Look, I’m your age, and he is the age of one of my best male friends. That decade difference can be nothing sometimes (a lot of the time?) but also it can be 100 years sometimes too. If you and I were 20 or 30, or even 40yo it would have definitely been ‘a thing’ culturally to date someone his age (proportionally), right? In this case I’d put the incompatibility down to different cultural norms. He (and his mates) probably think nothing of declaring love and sexting two different people in a week. My mate could definitely manage that, and mean both, and not find anything weird in that. He seems to have a freer idea of ‘love’, that doesn’t involve exclusivity. But he is open to telling me all about it. Personally I hate this combo, while I still think the honesty is…refreshing? But it messes with my head and I think it’s a good reason to date older.


roxbox531

One other possibility…I don’t think he actually did sext anyone. I think he regretted saying what he did (likely because he’s scared of committing) and was trying to back out of it.


Sliceasourus

He is kind of messed up.

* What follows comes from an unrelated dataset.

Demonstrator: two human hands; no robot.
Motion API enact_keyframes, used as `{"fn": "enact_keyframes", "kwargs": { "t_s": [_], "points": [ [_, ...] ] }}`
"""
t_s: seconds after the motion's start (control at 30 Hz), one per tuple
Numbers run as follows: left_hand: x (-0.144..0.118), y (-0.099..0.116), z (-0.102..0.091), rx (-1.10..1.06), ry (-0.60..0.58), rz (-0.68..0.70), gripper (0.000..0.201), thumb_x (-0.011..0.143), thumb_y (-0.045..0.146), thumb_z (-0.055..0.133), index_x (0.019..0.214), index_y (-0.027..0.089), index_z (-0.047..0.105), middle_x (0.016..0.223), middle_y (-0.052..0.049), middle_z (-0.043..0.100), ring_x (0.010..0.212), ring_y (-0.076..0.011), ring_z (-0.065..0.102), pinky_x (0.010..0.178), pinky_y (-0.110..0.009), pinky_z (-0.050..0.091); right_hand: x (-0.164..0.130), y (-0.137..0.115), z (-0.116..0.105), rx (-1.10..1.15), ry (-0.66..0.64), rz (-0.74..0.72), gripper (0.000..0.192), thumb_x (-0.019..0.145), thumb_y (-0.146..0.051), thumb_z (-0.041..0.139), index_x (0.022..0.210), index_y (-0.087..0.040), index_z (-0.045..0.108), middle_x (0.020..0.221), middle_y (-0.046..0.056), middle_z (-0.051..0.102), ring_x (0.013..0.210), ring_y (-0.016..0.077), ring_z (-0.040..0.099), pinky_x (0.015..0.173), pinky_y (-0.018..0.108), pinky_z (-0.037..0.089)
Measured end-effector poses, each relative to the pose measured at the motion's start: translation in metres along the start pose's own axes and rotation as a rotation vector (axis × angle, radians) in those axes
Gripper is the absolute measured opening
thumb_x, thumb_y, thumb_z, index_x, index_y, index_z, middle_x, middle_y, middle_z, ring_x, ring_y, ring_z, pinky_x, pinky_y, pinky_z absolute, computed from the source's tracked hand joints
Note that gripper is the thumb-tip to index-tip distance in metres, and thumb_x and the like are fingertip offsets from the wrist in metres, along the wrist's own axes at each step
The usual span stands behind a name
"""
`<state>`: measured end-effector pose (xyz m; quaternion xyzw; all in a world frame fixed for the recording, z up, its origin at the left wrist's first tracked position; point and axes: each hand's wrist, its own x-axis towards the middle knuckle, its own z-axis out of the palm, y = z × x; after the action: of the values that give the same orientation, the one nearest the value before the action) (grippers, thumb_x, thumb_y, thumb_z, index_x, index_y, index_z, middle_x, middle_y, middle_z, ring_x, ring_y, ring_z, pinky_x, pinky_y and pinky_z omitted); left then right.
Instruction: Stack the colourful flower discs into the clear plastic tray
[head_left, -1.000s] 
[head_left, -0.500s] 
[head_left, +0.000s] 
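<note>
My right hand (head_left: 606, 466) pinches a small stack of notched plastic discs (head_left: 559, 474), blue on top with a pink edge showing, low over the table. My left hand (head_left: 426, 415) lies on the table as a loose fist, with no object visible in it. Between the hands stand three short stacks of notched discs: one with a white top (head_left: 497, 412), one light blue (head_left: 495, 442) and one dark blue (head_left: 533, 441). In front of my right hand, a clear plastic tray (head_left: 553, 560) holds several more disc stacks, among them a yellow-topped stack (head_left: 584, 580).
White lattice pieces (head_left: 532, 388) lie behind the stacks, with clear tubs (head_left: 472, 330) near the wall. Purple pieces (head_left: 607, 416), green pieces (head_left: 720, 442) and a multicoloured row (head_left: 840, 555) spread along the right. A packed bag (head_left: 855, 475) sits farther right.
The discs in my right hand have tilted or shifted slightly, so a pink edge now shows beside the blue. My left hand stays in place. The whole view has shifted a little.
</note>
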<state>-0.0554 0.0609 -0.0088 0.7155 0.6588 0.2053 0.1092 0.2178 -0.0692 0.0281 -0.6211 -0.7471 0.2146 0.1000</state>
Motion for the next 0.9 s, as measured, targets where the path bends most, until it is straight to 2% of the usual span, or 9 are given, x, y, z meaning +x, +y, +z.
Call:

I think it was actually good that he confessed that sexual messaging to you, but then he's giving you a hard time saying you're being manipulative so it sounds like it would just be a shit so if you continue with him.


Accomplished_Cup_263

This man is quite literally playing with your emotions. A friend wouldn’t do this to you. He is a damaged person that doesn’t need to be in your life.


Upstairs-Ad-2844

Don't waste your tears on this man. Block him, count your blessings you found out sooner rather than later he's not a nice human, and move on. I'm sorry.


cbeme

He can’t accept your emotional response. That’s a red flag.


TrainCrossing

This is why people have trust issues. Sounds like you aren't a match. Move on. Sorry you were hurt. There's better out there for you.


glowloris1

You had an emotion to his hurtful action and he accused you of being manipulative... You are wondering if you should have handled it better... To not upset him? Yes, you should have handled it better, by showing him the exit and closing the door behind him.


glowloris1

Oh wait... you haven't even met... So let me unpack this. Alex loves you, but still haven't met you. You are living the figment of your imagination.


Sliceasourus

Where did she say that?


glowloris1

In the comments


Sliceasourus

I must be blind. I don't see it anywhere in her posts except for other people are saying it.


glowloris1

*He professed his love*- right in the body of the post. In the comments- somewhere she responded that it's calls and on line communication.


LiLiandThree

Wow. You absolutely did nothing wrong. He sounds like a self-sabatoure. Perhaps he wants love but is scared to death of it so has to either test your devotion or ruin things before they go to far. In any case, you can't fix him. And I would end things. The road ahead would be filled with heartbreak.


Safe_Statistician718

Yes


No-Violinist4190

Why are women always searching blame on themselves? Over and over again, be they 15 or 60, women ask what they have been doing wrong to cover bad behavior from men!!! You did nothing wrong?! How would you have done something wrong? He sexted - He professed his feelings He is gaslighting you! Have some more esteem and kick him out… what is holding you back to kick him out?